Exercise:
The result should be an exact copy of the data, free of pictures.

Data block:

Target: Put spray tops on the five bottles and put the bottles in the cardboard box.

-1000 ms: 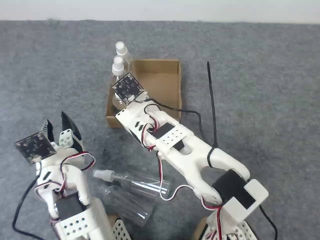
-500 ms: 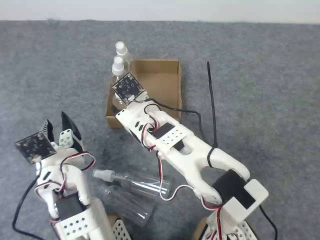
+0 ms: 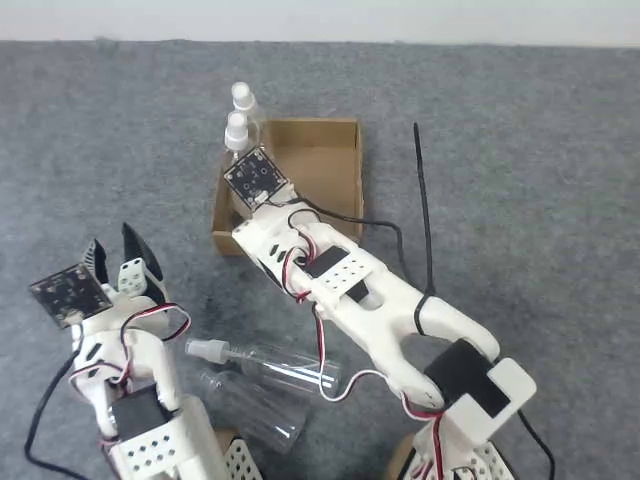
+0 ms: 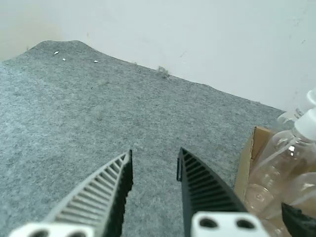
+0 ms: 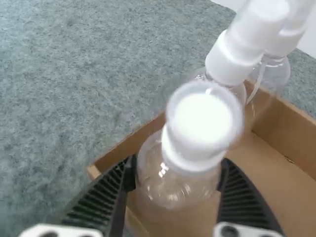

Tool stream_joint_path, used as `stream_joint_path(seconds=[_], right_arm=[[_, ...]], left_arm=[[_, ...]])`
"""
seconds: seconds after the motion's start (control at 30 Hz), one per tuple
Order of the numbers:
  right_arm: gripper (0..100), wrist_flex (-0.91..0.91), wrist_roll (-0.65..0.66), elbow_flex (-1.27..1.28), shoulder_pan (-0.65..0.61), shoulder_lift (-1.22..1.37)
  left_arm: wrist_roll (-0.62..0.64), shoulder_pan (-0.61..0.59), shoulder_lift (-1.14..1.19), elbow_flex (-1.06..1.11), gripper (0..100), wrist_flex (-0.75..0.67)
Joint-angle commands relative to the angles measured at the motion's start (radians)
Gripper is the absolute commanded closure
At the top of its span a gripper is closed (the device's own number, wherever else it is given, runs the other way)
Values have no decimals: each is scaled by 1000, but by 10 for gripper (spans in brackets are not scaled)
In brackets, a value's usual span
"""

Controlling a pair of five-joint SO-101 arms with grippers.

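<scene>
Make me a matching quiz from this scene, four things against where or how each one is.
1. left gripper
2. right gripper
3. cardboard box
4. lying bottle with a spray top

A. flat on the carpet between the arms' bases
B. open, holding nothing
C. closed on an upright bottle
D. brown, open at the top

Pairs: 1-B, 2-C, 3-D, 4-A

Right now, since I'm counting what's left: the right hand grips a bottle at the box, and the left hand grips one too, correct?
Not quite. The left hand is open and holds nothing, as the left wrist view shows. The right hand does grip a bottle at the cardboard box.
</scene>
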Motion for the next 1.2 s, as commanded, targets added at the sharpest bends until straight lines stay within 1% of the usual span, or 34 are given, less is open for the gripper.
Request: stream_joint_path(seconds=[0.0,0.3,0.47,0.67,1.17], right_arm=[[741,24,0,-49,-5,-7],[738,22,0,-49,-5,-7],[705,28,-5,-48,-5,-7],[702,33,2,-46,-5,-8],[702,269,-5,-61,-38,-150]], left_arm=[[-41,-2,-17,-1,859,-38],[-43,-2,-17,-1,859,-38],[-44,-2,-17,-1,859,-38],[-44,-2,-17,-1,859,-38],[-46,-2,-17,-1,859,-38]])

Result of the task:
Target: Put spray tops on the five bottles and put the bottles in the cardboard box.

-1000 ms: 
-500 ms: 
+0 ms: 
+0 ms: 
+0 ms: 

Tool stream_joint_path, used as `stream_joint_path(seconds=[_], right_arm=[[_, ...]], left_arm=[[_, ...]])`
"""
seconds: seconds after the motion's start (control at 30 Hz), one per tuple
Order of the numbers:
  right_arm: gripper (0..100), wrist_flex (-0.91..0.91), wrist_roll (-0.65..0.66), elbow_flex (-1.27..1.28), shoulder_pan (-0.65..0.61), shoulder_lift (-1.22..1.37)
  left_arm: wrist_roll (-0.62..0.64), shoulder_pan (-0.61..0.59), shoulder_lift (-1.14..1.19), elbow_flex (-1.06..1.11), gripper (0..100), wrist_flex (-0.75..0.67)
Joint-angle commands relative to the angles measured at the motion's start (radians)
Gripper is the absolute commanded closure
At the top of its span a gripper is closed (the device's own number, wherever else it is given, runs the other way)
Values have no decimals: each is scaled by 1000, but by 10 for gripper (spans in brackets are not scaled)
In brackets, a value's usual span
"""

Controlling a pair of five-joint SO-101 arms with grippers.

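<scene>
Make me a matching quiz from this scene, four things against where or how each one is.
1. left gripper
2. right gripper
3. cardboard box
4. lying bottle with a spray top

A. flat on the carpet between the arms' bases
B. open, holding nothing
C. closed on an upright bottle
D. brown, open at the top

Pairs: 1-B, 2-C, 3-D, 4-A

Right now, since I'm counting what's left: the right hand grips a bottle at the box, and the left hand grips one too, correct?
Not quite. The left hand is open and holds nothing, as the left wrist view shows. The right hand does grip a bottle at the cardboard box.
</scene>
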Motion for the next 1.2 s, as commanded, targets added at the sharpest bends until straight lines stay within 1% of the usual span, or 34 are given, less is open for the gripper.
Request: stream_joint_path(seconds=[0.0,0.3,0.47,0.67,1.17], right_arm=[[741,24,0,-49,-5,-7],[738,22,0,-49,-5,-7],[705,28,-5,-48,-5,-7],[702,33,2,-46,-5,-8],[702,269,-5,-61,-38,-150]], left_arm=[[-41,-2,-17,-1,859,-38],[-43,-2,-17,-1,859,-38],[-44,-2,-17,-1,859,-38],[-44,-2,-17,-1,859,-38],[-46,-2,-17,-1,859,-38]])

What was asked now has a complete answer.